A selection of health policy stories from Michigan, California, Kansas and Minnesota.
Detroit Free Press: Abortion Bill Heads To Snyder's Desk After House Vote
An omnibus abortion bill, approved by the Senate on Wednesday, passed the House early this morning by a 72-35 vote, after a controversial requirement that an aborted fetus be buried, cremated or interred was removed earlier this week. Democrats offered a handful of amendments, some referred to as "what’s good for the goose is good for the gander," to require men to undergo physical exams before being prescribed Viagra or to get a vasectomy. But all the amendments were shot down. Gov. Rick Snyder is expected to sign the bill into law. … A separate bill that would have allowed health care providers to opt out of procedures to which they had moral or religious objections did not come up for a vote, meaning it effectively dies for the year (Erb and Gray, 12/14).
California Healthline: Setting Priorities In Health Care Special Session And Beyond
California's march toward health care reform may be picking up speed after clearing several hurdles over the past year coupled with the election of a supermajority of Democrats in the state Legislature. … As a precursor to shifting into a higher gear, the Democrat-dominated Legislature will convene a special session next month on health care. We asked legislators and stakeholders to use post-election perspective to tell us what priorities should be in the special session. And looking ahead to the legislative year, we asked what health care issues they see on the horizon for 2013 (12/13).
Minneapolis Star Tribune: More Independence Sought For 5,000 Nurse Practitioners
For years, nurse practitioners in Minnesota have been able to see patients only in association with a licensed doctor. But a governor's task force says it's time to let those nurses work independently -- in part, because of a coming shortage of primary care physicians. The proposal, which has been opposed by physician groups, was endorsed Thursday in the final report of the state Task Force on Health Reform, headed by Human Services Commissioner Lucinda Jesson. The report is expected to set the stage for a debate in the Legislature, which must approve any changes (Lerner, 12/13).
California Healthline: Sonoma Center Facing State Sanctions
The California Department of Public Health took a major step this week toward decertifying and revoking the license of the intermediate care facility at Sonoma Developmental Center. The Sonoma facility, which serves 290 people with intellectual disabilities, is expected to appeal the state action. The original survey in July by the Department of Public Health found 57 deficiencies, and four instances of immediate jeopardy to residents. The facility had two three-month periods to correct those problems. According to CDPH officials, time is up (Gorn, 12/14).
Detroit Free Press: Tax Cuts, Fiscal Cliff Could Push Michigan Back Into Deficit Territory
The State of Michigan, widely credited with righting its financial ship since 2011 after years of crisis, is again facing potential deficits that could be aggravated by a raft of bills passed in the lame duck session that ended Thursday, officials warned. … The document also identifies about $2.1 billion in other revenue issues unrelated to the lame-duck session, including $1.4 billion in additional money needed to fix roads and a $145-million shortfall in the Health Insurance Claims Assessment tax, a 1 percent tax on certain health insurance claims that took effect this year, replacing an earlier health tax that was eliminated (Egan and Gray, 12/14).

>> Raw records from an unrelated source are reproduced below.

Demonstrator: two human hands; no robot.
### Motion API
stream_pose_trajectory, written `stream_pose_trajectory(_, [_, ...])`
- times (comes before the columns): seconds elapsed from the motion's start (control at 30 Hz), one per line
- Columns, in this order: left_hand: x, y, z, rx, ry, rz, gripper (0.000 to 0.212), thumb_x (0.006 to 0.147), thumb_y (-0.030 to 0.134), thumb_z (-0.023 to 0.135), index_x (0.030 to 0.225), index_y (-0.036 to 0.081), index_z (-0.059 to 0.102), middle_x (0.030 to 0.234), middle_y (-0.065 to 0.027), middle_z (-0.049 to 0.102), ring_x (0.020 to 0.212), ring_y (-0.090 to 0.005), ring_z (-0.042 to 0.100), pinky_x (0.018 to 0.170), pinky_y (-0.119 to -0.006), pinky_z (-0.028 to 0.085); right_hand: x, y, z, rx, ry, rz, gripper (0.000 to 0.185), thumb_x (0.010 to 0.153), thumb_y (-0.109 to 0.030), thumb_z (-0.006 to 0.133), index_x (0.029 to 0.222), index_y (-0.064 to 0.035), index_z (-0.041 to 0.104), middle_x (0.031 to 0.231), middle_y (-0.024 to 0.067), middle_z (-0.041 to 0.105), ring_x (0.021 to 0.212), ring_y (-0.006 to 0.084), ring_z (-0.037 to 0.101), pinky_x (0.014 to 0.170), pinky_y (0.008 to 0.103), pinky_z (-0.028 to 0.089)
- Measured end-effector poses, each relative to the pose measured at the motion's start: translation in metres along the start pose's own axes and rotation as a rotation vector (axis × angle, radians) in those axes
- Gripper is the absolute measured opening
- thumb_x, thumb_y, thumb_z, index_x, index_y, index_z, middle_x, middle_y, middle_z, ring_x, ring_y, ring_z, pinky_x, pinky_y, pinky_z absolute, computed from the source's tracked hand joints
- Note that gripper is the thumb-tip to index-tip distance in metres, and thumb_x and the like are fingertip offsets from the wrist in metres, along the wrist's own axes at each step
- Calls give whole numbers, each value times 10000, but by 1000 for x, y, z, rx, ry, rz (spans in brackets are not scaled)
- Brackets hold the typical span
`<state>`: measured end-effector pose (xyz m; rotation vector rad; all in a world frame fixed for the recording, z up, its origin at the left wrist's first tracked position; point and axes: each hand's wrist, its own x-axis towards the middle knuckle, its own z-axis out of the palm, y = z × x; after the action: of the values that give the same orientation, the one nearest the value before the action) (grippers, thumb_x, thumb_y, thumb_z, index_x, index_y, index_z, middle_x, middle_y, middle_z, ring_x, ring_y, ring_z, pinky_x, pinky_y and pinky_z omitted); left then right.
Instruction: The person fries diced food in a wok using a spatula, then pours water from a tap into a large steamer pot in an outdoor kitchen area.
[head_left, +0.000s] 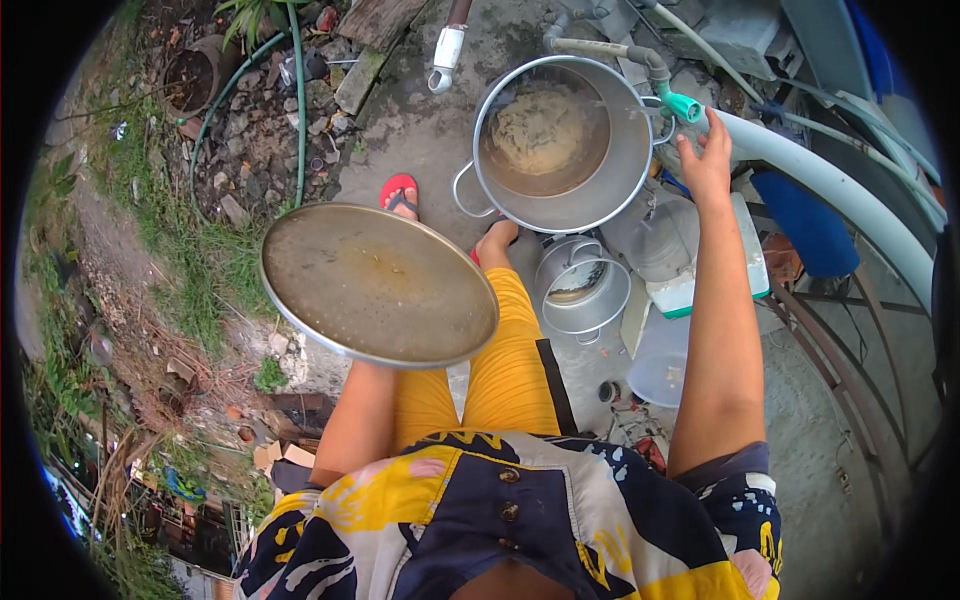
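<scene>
Below the rim of a green plastic spout (681, 106) on a grey pipe, my right hand (706, 161) is raised with its fingers apart, close beside the spout's end. A large two-handled aluminium pot (615, 180) stands under the spout, with cloudy water and a pale patch at its bottom. Over my left forearm lies a big round metal lid (375, 285), stained brown on its upward face. My left hand is hidden beneath this lid, so its fingers and grip do not show.
Smaller aluminium pots (589, 300) stand near my foot. A white plastic container (735, 262) and a clear basin (660, 371) lie on the right, by a curved metal frame (832, 360). A thick pale pipe (832, 176) arches overhead right. A green hose (299, 112) crosses rubble at left.
</scene>
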<state>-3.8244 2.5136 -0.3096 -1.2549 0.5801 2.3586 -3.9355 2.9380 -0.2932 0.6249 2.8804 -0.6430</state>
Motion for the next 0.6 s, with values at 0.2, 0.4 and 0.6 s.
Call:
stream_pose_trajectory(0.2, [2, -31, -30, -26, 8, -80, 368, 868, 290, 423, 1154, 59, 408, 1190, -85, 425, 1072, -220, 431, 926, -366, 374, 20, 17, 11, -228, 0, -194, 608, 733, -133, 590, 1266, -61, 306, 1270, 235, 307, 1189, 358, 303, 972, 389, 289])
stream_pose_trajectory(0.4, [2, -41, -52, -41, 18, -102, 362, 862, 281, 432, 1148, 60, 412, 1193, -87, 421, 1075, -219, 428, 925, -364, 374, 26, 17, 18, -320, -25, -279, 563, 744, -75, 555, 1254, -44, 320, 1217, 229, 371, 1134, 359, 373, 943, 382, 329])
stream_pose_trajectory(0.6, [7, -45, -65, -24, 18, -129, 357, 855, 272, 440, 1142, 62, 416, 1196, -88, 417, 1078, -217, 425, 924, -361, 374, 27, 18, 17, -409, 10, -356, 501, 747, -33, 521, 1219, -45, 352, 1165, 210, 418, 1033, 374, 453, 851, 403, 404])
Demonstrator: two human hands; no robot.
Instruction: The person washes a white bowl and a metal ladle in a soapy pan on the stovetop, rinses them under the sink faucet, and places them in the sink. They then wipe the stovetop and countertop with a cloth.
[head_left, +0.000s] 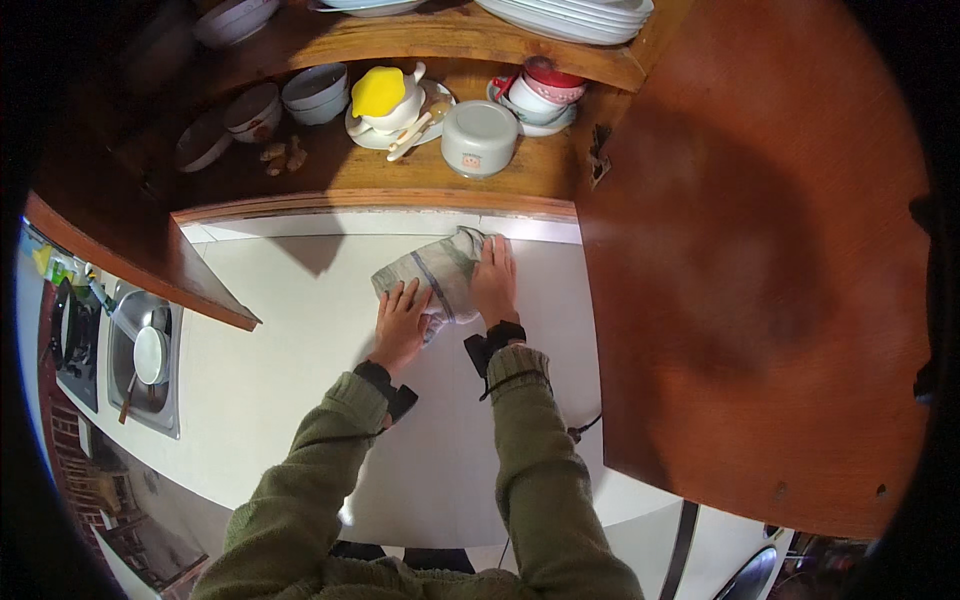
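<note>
A folded grey cloth (439, 274) with a dark stripe lies on the white countertop (285, 360), close to the low white ledge at the back. My left hand (401, 326) rests on the cloth's near left part, palm down with the fingers spread. On its right end lies my right hand (495, 281), flat, with the fingers pointing to the back. Both hands press on the cloth from above; whether any of it is gripped under the palms is hidden. Each wrist carries a black strap with a small device.
Above the counter is an open wooden cabinet with bowls (315, 94), a grey lidded container (480, 139), stacked cups (551, 90) and plates (570, 19). Its doors stand open at right (750, 262) and left (150, 262). A steel sink (169, 412) holding a pot lies left, beside a stove (79, 382).
</note>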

Kansas Health Institute News: KHIE Board Members Get Cold Feet On Legal Changes
A recently approved plan to move the duties of the Kansas Health Information Exchange to the state health department is getting a second look from the KHIE board members because they're uncertain how the 2013 Legislature might deal with it. "There's nervousness about whether this Legislature would accept the changes and pass it on through," KHIE, Inc. board chair Dr. Joe Davison told KHI News Service after the board met Wednesday. "We want to make sure it passes. The way it stands now, (current law is) better than nothing." KHIE was the public-private entity created to oversee the digital exchange of Kansans' health records (Cauthon, 12/13).